Twitter has surprisingly become much better since Elon purchased it. The community tags are great and non-partisan, they fairly report on all inaccuracy.
Even advertisers aren’t immune, I’ve seen community tags on paid ads calling them out for being drop shippers.
I have had the opposite experience with X, I find it hard to escape any cheap rage bait on my feed regardless of how I would tag or hide pages. It’s interesting you have this experience, though.
Pointing out yet again that Community Notes long precedes Musk's purchase of Twitter. It got going in early 2021; I was one of the first batch to sign up for it, although I think it had been in developments for a year or so before that. January 6 rattled a lot of people at Twitter so I suspect that influenced the timing of the rollout.
Perhaps the confusion is that CN was originally called 'Birdwatch' and people don't realize they're the same thing.
Worth noting Birdwatch launched alongside the ability to report tweets for misinformation, a feature Elon disabled.

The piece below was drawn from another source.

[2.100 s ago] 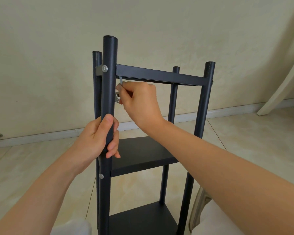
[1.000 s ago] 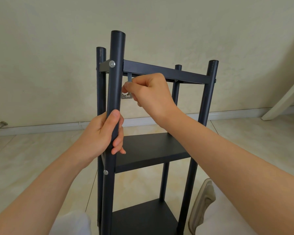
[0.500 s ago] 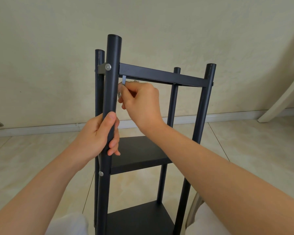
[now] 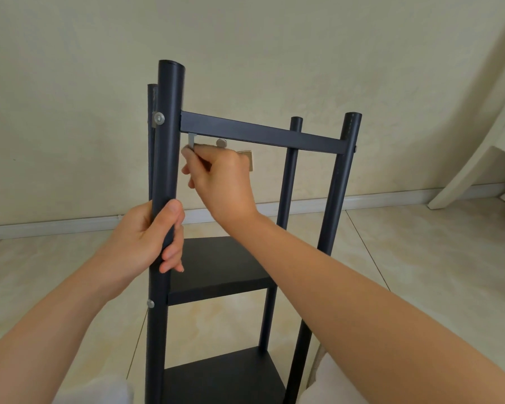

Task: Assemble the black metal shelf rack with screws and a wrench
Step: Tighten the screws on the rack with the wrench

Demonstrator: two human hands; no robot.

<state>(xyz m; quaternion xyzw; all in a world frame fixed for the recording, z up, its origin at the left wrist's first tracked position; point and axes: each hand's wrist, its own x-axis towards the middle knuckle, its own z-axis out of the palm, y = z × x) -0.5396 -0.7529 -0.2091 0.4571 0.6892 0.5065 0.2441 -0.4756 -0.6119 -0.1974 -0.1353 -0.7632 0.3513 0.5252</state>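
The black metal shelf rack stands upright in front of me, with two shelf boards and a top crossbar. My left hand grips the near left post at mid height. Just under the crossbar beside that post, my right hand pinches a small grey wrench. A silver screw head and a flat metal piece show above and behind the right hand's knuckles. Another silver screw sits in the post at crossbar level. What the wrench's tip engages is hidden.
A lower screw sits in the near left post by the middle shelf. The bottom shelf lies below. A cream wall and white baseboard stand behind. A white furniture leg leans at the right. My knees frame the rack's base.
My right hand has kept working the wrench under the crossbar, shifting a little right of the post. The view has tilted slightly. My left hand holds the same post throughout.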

For that reason it’s difficult to conceive of Community Notes today as a simple continuation of the Birdwatch effort.
I think he was right to disable the ability for Community Notes to actually report and remove tweets. First, it's a vector for abuse. Second, misinformation is a loaded term and having the context along side the content is more important for an informed public.
Of course anything illegal or against ToS should be removed and only be the purview of Twitter's moderation team (or what's left of it).
Advertisers are fleeing Twitter and nobody knows how much longer Twitter will exist, because, well, they don't want their ads to be displayed next to Nazi content, in any circumstances.
If you find Twitter better, good for you for swimming in that kind of content.
Thanks - it sounds from https://blog.twitter.com/en_us/topics/product/2021/introduci... (via your first link) that they have a rating system whereby community members get to vote on which notes they think are true (a.k.a. which ones they like), and some sort of reputation system to compensate for the weaknesses of relying solely on votes. Did they publish the details of these systems?
Community Notes doesn't work by majority rules. To identify notes that are helpful to a wide range of people, notes require agreement between contributors who have sometimes disagreed in their past ratings. This helps prevent one-sided ratings.
Then they link to https://communitynotes.twitter.com/guide/en/contributing/div..., which expands on that. It seems they're basically trying to control for ideological perspective, i.e. to identify signal that doesn't just boil down to "I like / agree with this". I've often wondered if something like that could work.
Thanks! But I didn't find a clear description there of how this works. What elevates an ordinary comment to a "community note" and what determines whether a "community note" stays up as a sort of verdict on the original post? This seems like a hard thing to get right at scale. If you rely on voting (i.e. likes or whatever), you'll just end up with a parallel comment system, no more authoritative than the original one. So there must be some other process deciding which proposed notes get this special status.
(Perhaps I should add: yes, I'm being lazy; no, I'm not being critical - I just want someone to explain this to me so I don't have to work to find out.)
Be a verified (by phone number, no need to pay) twitter user. Apply to be a Community notes contributor. Wait. If accepted, you start with 0 points. Twitter will start to show you proposed (as opposed to published) community notes. You can vote yes / no. If a note you voted yes (or no) will get enough other yes (no) votes to get published (rejected), you will get 1 point. If you voted "wrong", you will lose a point. After you have a certain number of points (I think 5), you can also write proposed notes yourself, not just vote. If your note gets rejected, you lose 5 points.
But twitter is not only counting the yes / no votes. They need people who have voted differently on some previous notes, to agree in their votes on this note, before their algorithm makes the decision to publish or reject the note.
A lot of proposed notes will never get enough votes to be decidedly published or rejected, so they will linger in the "proposed" stage forever.
He praised it many times, but just a few weeks ago was complaining when he posted BS and community notes essentially called him out. In any case, I think it's a good feature and hope it doesn't go away.
Even advertisers aren’t immune, I’ve seen community tags on paid ads calling them out for being drop shippers.